Nacho Martínez (born Ignacio Martínez Navia-Osorio, 8 July 1952 – 24 July 1996) was a Spanish actor.

Biography
Born in Mieres, Asturias in 1952, Martínez began his film career as Tasio's brother in the movie Tasio directed by Montxo Armendáriz in 1984. However, the character for which he will be most remembered for is the bullfighter in the film Matador in 1986, Pedro Almodóvar, where he co-starred with a very young Antonio Banderas. With Almodóvar, he also acted in Law of Desire (1987) as well as High Heels (1991).

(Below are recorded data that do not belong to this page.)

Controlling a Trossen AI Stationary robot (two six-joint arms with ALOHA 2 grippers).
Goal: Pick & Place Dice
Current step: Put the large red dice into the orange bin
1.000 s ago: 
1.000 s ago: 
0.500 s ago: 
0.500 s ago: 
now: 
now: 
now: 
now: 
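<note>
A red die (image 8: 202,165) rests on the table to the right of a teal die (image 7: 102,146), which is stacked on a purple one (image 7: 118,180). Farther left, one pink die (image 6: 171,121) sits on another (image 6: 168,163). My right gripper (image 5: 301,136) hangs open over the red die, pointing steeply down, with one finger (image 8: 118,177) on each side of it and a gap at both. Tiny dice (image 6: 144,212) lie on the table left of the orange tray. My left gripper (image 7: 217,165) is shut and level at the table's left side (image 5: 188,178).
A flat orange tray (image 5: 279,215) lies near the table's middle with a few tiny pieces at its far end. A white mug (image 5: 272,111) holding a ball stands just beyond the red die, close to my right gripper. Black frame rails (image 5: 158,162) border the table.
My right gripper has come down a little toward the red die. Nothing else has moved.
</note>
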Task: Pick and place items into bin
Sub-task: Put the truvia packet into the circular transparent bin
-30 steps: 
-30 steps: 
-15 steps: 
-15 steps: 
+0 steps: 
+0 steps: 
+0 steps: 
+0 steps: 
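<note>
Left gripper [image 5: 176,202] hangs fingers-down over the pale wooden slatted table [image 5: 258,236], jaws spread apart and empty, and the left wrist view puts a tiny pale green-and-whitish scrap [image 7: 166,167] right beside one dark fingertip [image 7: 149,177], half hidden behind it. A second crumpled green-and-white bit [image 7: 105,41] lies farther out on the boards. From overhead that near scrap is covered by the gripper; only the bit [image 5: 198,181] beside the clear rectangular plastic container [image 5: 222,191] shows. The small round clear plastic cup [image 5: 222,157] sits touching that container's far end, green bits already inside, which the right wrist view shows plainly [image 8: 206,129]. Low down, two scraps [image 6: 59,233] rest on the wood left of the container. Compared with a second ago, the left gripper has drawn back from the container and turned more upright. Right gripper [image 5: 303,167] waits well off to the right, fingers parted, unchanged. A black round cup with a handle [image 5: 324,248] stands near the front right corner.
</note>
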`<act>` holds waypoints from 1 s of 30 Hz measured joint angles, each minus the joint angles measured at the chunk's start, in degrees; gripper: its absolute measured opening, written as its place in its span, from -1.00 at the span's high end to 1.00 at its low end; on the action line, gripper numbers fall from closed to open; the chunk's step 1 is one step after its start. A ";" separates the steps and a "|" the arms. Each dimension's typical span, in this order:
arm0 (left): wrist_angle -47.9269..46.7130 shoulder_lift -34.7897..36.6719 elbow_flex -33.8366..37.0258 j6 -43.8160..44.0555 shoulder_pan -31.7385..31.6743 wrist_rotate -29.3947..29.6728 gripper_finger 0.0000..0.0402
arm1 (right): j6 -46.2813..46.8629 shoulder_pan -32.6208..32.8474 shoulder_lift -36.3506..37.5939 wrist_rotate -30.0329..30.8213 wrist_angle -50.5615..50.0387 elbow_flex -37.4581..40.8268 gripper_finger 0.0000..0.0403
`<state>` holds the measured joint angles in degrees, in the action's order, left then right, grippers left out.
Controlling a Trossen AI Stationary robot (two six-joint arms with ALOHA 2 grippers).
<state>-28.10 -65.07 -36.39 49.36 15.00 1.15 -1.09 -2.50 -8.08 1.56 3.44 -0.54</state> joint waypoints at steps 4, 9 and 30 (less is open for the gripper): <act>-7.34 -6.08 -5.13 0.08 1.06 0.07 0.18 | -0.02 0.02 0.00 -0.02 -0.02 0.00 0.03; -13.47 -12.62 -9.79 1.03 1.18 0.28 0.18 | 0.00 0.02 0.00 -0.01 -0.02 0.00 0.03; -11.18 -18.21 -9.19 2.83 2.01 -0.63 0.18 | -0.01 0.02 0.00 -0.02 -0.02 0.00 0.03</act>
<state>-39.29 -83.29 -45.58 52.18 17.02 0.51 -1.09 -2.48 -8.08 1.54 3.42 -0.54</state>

In 1986, Martínez was a candidate for Fotogramas de Plata as best actor, coincided with Ángela Molina in La Mitad del Cielo, by Manuel Gutiérrez Aragón, and had a small role in the cult movie Viaje a Ninguna Parte, directed by Fernando Fernán Gómez.

Along with his film career, Martínez had a long career as a voice actor in dubbing, film, and cartoons.

Martínez died after a long battle with lung cancer at the age of 44, which cut short the career of one of the most influential Spanish actors of the 1980s.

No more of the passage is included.